This year, Josh and I shared Armando's takeout and a bottle of Chianti at home in front of the TV. He and Emily gave me the gift of music: Florence and the Machine and Adele, as well as a memory card for my Blackberry so I can use it as an mp3 player. I also got beautiful irises from one girlfriend and a wonderful book of daily meditations from another. There was a phone message that another gift from another girlfriend is on its way. I am well-gifted this year, showered with gifts, including the gift I bought myself -- a new stereo receiver for the Big Bad Blue Bronco that can play the music from my phone using Bluetooth.

Josh and I are getting the Big Bad Blue Bronco ready to go on the road later this month, with the camper behind it, as I embark on a tender journey (along with Jack and Gidget) from Parker to San Antonio, Texas and back. At times, we will be following the same route that Bill and I took last year in May and June as we took our final road trip together. (And at times, we won't be following that route. I never want to drive through much less camp at Dalhart TX again as long as I live!) We'll visit friends in San Angelo, San Antonio, Rusk, and Midlothian; but mostly we're going down to San Antonio to take my oldest daughter Berinda for a week of camping on the Texas Gulf Coast.

It will be a great adventure, and a great way to begin my 62nd year on the planet! Happy birthday to me!

Monday, April 11, 2011

Somewhat Daily Dose of Wow! 11 Apr 11 Who Are We Lying To?

I remember my father telling me, more than once because I was such an obstinate child, that when you tell a lie you must tell three more to cover that one up, and they just keep growing "until pretty soon, you're caught."  It occurred to me this morning that we've already lied to ourselves several times before we've uttered the first lie out loud. Sure wish I knew why we do that.

Thursday, April 7, 2011

Please, Have A Seat...

My house is full of chairs. It's been this way for almost a week now. It took two trips with a 26' rental truck, two grown men, and an old lady (that would be me) to transfer over 250 task and conference chairs from a warehouse in Golden to the garage, two bedrooms, the dining room, two hallways, the living room, and part of the basement. This began with my son, Josh, looking at ads for short sales and talking about flipping a house. The next thing I know, we're flipping office chairs from the National Renewable Energy Laboratory (NREL). And in case you think I am exaggerating, here is what the garage looks like this morning.

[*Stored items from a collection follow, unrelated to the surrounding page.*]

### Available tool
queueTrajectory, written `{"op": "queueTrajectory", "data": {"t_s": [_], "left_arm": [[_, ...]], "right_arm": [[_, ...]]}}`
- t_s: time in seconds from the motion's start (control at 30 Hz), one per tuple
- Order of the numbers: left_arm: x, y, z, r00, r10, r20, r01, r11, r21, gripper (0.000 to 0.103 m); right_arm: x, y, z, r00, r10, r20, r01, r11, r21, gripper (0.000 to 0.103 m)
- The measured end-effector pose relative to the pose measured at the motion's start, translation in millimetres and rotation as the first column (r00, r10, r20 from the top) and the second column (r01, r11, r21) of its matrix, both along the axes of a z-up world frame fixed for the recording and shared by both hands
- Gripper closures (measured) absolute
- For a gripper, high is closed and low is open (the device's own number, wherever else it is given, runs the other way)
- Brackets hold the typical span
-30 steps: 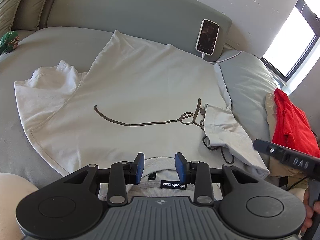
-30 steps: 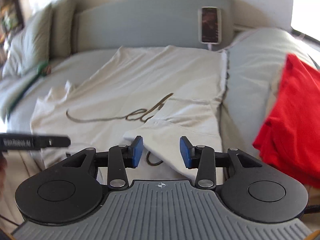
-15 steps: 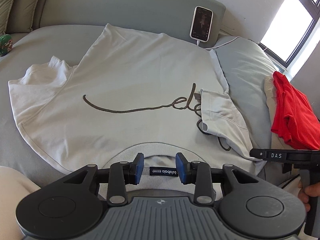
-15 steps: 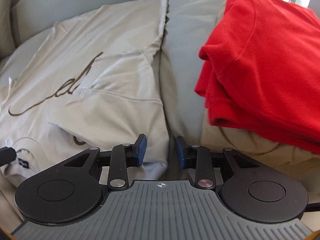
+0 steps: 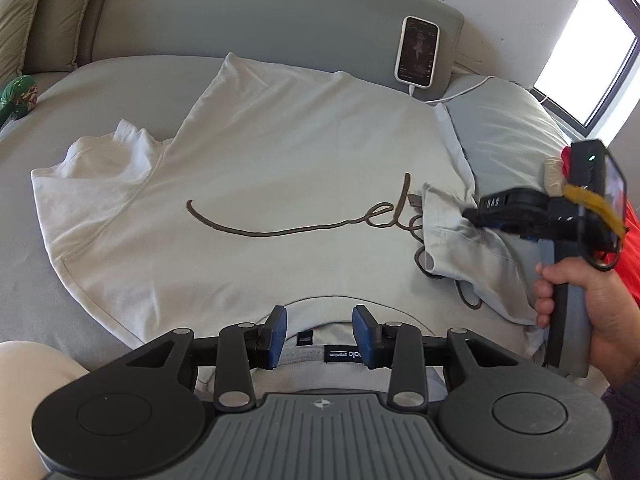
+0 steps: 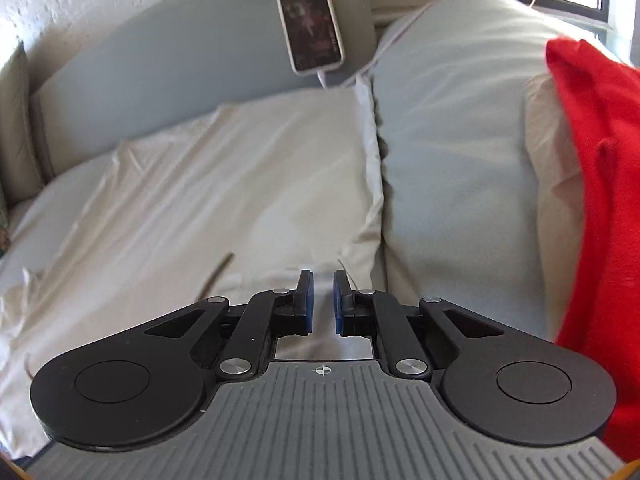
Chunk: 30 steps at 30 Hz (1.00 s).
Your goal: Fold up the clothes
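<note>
A white T-shirt [image 5: 256,184] with a dark script print lies spread flat on the grey bed [image 5: 48,280], its left sleeve out to the side and its collar nearest the left gripper [image 5: 320,334], whose blue-padded jaws stand spread just above the neckline. Further right, the right sleeve [image 5: 472,264] lies folded inward over the shirt, and the right gripper [image 6: 322,300] sits over it with jaws nearly together; whether cloth is pinched cannot be determined. A phone [image 5: 417,51] leans on the headboard, and a red garment [image 6: 600,184] lies on the pillow at far right.

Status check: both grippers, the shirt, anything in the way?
Left gripper open over the collar. Right gripper nearly shut at the folded sleeve; grip unclear. White T-shirt spread flat. Red garment piled alongside.
</note>
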<state>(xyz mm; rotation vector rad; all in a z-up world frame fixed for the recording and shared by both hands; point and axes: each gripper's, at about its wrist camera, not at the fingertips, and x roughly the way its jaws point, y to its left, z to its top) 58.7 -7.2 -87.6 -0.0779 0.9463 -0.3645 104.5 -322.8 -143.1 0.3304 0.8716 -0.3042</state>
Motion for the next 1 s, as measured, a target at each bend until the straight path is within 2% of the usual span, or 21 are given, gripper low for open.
{"op": "queueTrajectory", "data": {"t_s": [0.07, 0.1, 0.23, 0.3, 0.37, 0.43, 0.53, 0.57, 0.6, 0.67, 0.7, 0.73, 0.8, 0.93, 1.0], "left_arm": [[1, 3, -1, 1.0, 0.008, -0.004, -0.008, 1.0, -0.001, 0.068], [1, 5, -2, 1.0, 0.012, -0.005, -0.012, 1.0, -0.001, 0.068], [0, 9, -2, 1.0, 0.018, -0.003, -0.018, 1.0, -0.004, 0.068], [-1, 12, 3, 1.0, 0.029, 0.01, -0.029, 0.999, -0.015, 0.068], [1, 22, 9, 0.998, 0.059, 0.024, -0.059, 0.998, -0.032, 0.067], [4, 37, 15, 0.994, 0.102, 0.032, -0.101, 0.994, -0.051, 0.065], [9, 75, 21, 0.981, 0.188, 0.038, -0.183, 0.979, -0.093, 0.063], [10, 90, 23, 0.974, 0.225, 0.041, -0.219, 0.969, -0.118, 0.063], [12, 106, 24, 0.964, 0.264, 0.04, -0.255, 0.955, -0.15, 0.063], [20, 140, 25, 0.938, 0.346, 0.013, -0.335, 0.915, -0.223, 0.062], [24, 156, 24, 0.92, 0.392, -0.003, -0.381, 0.89, -0.25, 0.061], [30, 170, 21, 0.899, 0.437, -0.008, -0.424, 0.868, -0.257, 0.057], [43, 196, 14, 0.859, 0.512, -0.025, -0.501, 0.828, -0.252, 0.058], [80, 228, -15, 0.835, 0.514, -0.197, -0.551, 0.783, -0.29, 0.063], [92, 233, -23, 0.833, 0.501, -0.236, -0.553, 0.777, -0.3, 0.065]], "right_arm": [[-4, 2, 2, 0.999, -0.029, -0.017, 0.028, 0.998, -0.049, 0.097], [-7, 1, 5, 0.999, -0.037, -0.027, 0.035, 0.997, -0.064, 0.09], [-39, -2, 31, 0.999, -0.031, 0.032, 0.032, 0.999, -0.028, 0.09], [-55, 8, 38, 1.0, -0.017, 0.018, 0.018, 0.999, -0.037, 0.09], [-70, 18, 33, 0.999, 0.016, -0.03, -0.018, 0.999, -0.049, 0.09], [-87, 19, 19, 0.997, -0.002, -0.075, 0.0, 1.0, -0.026, 0.09], [-111, 29, 33, 0.998, -0.032, -0.058, 0.029, 0.999, -0.04, 0.089], [-117, 33, 40, 0.999, -0.023, -0.032, 0.023, 1.0, -0.011, 0.083], [-121, 37, 47, 1.0, -0.017, -0.004, 0.017, 1.0, 0.018, 0.059], [-126, 48, 66, 0.998, -0.005, 0.064, 0.001, 0.998, 0.06, 0.029], [-127, 54, 75, 0.996, 0.016, 0.092, -0.023, 0.996, 0.084, 0.023], [-128, 60, 83, 0.992, 0.038, 0.119, -0.051, 0.993, 0.109, 0.022], [-126, 71, 96, 0.985, 0.074, 0.154, -0.099, 0.982, 0.163, 0.022], [-112, 98, 102, 0.975, 0.147, 0.169, -0.181, 0.961, 0.209, 0.021], [-105, 110, 101, 0.97, 0.179, 0.162, -0.211, 0.956, 0.205, 0.021]]}}
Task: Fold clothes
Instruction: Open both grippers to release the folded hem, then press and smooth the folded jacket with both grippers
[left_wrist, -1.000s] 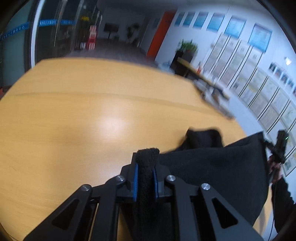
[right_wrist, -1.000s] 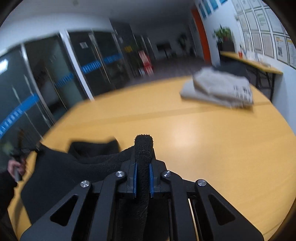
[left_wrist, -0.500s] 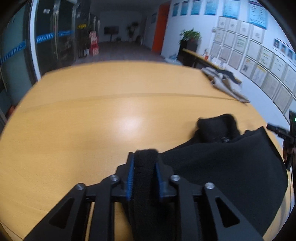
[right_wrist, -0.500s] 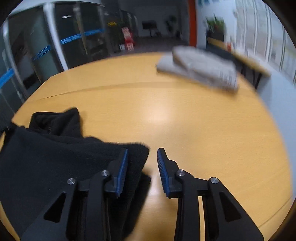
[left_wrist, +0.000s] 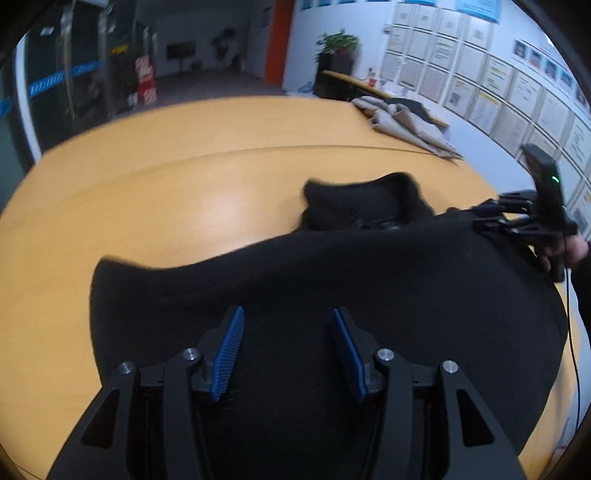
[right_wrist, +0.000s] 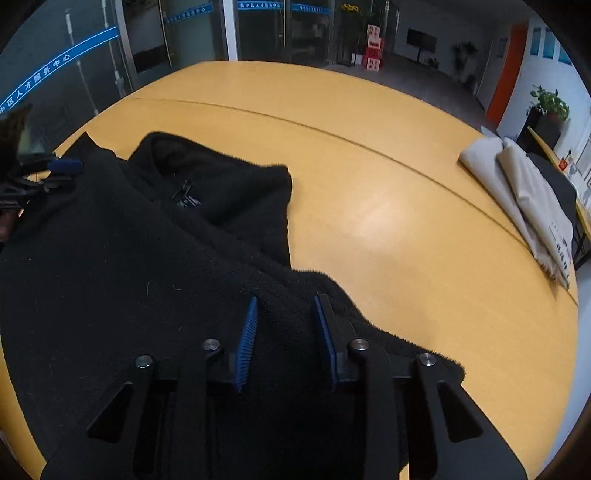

 And here is the front bedroom

The other guest bedroom

The breakfast nook

The dining room

The front hallway

And, finally, the living room


We started out with neat stacks in the garage, but as we cleaned and weeded out the broken and the nasty it came to more resemble the chaos that it really is. Josh bought one of those little upholstery cleaning machines meant for detailing your car, and has been giving it a workout every evening after he gets home from his primary job. My task is wiping down the "arms and legs and backs" to remove any grime left by the previous owners (I'm using Melaleuca's MelaMagic). After a dozen or so chairs, you try not to think too hard about what those hard little specks are that are stuck like bits of glue to the underside of the seat or the insides of the arms.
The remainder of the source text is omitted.